Sensemaking as a practice can be equally powerful. When confronted with ambiguity and overwhelming complexity, sensemaking provides a place to engage the problem. Here are several tools you are probably familiar with:

– sSWOT: The Sustainability Strengths Weaknesses Opportunities and Threats analysis helps organizations take action on environmental challenges by exploring collaboration with internal departments, as well as suppliers, customers, or other stakeholders on strategies to create and sustain long-term value. Most importantly, it can help identify and communicate possible decisions.

– 3SO: Every sustainability situation has four dimensions: Stakeholders, Strategies, System, and Outcomes. Stakeholders use Strategies to change Systems to produce desired Outcomes. To quickly make sense of a situation, iteratively work through each of these four dimensions. What you learn from one dimension (i.e., stakeholders) can inform and help you more effectively see relevant information in another dimension (i.e., strategies the stakeholders are using and the outcomes they seek).

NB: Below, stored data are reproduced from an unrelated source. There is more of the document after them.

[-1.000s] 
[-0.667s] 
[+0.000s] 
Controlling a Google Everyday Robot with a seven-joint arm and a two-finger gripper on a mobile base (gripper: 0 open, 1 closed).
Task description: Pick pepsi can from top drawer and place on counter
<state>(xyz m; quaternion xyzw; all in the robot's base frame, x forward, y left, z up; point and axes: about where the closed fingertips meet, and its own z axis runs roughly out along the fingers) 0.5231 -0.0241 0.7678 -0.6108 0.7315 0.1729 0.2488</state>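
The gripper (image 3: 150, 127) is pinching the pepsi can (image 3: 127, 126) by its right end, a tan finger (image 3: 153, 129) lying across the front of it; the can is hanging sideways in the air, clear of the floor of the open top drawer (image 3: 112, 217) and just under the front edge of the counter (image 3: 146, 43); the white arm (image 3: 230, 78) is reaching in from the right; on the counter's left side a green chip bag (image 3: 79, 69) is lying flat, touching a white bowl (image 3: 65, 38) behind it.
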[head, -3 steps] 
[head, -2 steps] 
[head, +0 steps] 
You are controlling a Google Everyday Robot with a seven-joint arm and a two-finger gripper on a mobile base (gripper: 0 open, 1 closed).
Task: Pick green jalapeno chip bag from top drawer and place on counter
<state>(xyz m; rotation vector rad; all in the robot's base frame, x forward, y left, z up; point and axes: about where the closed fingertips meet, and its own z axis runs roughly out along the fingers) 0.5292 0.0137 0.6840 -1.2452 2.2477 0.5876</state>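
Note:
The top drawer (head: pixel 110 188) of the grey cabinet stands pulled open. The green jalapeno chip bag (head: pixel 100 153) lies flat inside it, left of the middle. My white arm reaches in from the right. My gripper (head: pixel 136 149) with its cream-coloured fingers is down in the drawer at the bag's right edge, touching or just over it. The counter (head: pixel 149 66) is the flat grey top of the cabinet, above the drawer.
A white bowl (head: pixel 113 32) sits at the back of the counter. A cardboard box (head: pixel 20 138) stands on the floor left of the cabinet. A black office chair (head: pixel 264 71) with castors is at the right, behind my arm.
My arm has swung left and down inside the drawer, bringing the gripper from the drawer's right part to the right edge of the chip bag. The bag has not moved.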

– Cynefin: The framework sorts the issues facing leaders into five contexts—simple, complicated, complex, chaotic, and disorder. It helps leaders diagnose situations, so they respond in contextually appropriate ways, make better decisions, and avoid the problems that arise when they otherwise respond with their preferred/default management style.

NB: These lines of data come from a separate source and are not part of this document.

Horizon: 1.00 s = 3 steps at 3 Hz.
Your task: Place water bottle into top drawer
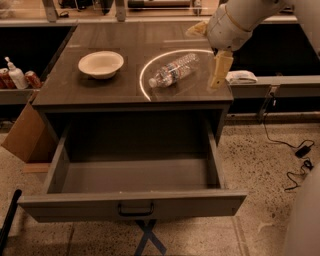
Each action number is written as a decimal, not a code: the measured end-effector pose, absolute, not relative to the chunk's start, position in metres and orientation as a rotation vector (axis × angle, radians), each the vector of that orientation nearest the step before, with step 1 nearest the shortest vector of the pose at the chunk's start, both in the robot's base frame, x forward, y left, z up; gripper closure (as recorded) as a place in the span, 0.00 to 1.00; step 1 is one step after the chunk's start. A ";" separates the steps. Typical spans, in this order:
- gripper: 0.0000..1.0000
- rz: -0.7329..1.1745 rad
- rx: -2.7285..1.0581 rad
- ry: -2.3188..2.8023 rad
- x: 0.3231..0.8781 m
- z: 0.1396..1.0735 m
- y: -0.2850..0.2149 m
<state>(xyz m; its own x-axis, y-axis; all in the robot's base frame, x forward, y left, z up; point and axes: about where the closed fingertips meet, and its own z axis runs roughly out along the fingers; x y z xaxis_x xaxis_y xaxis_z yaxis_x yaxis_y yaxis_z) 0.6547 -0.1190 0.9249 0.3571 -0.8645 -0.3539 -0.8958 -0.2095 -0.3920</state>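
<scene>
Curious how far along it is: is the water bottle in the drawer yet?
No, the water bottle lies on the tabletop, the hand hovering just beside it; the top drawer holds nothing.

the gripper (206, 56) is held above the table's (65, 95) right edge, near the far right corner, with its fingers apart. the arm (245, 15) behind it is cut off by the top and right borders. the print on the water bottle's (172, 70) label is too small to be read. the floor of the top drawer (200, 202) is hidden nearest its front panel. a white object (242, 76) beyond the table's right edge is partly covered by one finger. a can (4, 77) off the left edge is cut by the border.
</scene>
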 end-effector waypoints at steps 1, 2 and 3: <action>0.00 0.094 -2.067 1.521 0.672 0.917 -0.106; 0.00 0.126 -2.039 1.525 0.689 0.910 -0.089; 0.00 0.153 -2.027 1.533 0.698 0.903 -0.079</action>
<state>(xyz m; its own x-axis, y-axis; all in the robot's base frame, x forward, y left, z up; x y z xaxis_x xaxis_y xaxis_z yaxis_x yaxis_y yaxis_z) 0.6981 -0.0788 0.9026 0.3309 -0.8426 -0.4250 -0.9098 -0.1654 -0.3806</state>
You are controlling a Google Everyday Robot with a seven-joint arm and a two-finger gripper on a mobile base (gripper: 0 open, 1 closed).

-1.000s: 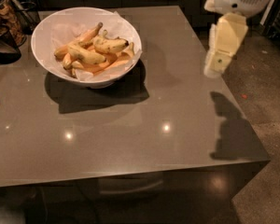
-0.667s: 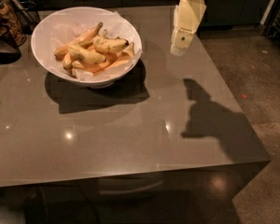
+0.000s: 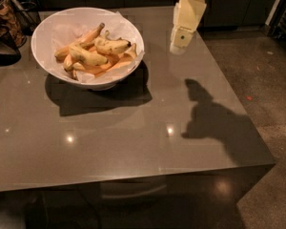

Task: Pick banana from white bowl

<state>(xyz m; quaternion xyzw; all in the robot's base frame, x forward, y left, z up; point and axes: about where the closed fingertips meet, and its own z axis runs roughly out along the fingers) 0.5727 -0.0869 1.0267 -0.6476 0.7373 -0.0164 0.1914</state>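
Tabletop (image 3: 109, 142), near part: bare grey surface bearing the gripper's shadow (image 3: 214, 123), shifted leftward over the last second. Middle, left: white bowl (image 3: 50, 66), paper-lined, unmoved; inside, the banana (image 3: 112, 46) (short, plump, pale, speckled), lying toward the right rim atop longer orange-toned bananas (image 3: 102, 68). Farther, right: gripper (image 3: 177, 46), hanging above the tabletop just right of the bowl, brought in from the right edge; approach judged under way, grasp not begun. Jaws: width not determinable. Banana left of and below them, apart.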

– PEST/PESTLE/STEEPLE: Helps analyze the Political, Economic, Socio-Cultural, and Technological challenges you face. It helps understand the “big picture” forces of change you’re exposed to and take advantage of the opportunities that they present.

– Natural Step’s 5-Level Framework: Most every situation has five levels: (1) the System in which it is embedded, 2) what counts as success, 3) the strategies that produce success, 4) the concrete actions or tactics associated with those strategies, and 5) the tools those actions use such as life cycle analysis or ISO 14001.

– VISSI.  The Vision and goals describe what success looks like. The indicators help gauge progress towards those goals. The System maps the causes, effects, and leverage points where Innovation is needed to create change, and the Strategies produce the required change. 

The scale, complexity, and uncertainty of sustainable challenges can be daunting. Where do you start? Who should you talk to? What can you do? The familiar parable about blind men encountering their first elephant illustrates how easy it is to misinterpret complex situations and how easy it is to become stuck in analysis paralysis.

Six blind men encountered an elephant. Not knowing what it was, they decided to explore it. “It’s a pillar,” said the man who touched a leg. “No! It is a rope,” said the man who touched the tail. “It is a tree,” said the man who touched the trunk. “It is a hand fan,” said the man who touched the ear. “It a wall,” said the man who touched the belly. “How can that be. What I feel is a solid pipe,” said the man who touched the tusk. 

Because the six could not make sense of the situation, they could not respond to the risks and opportunities it presented. We can only hope they are well and did not extend the analysis of the elephant much further.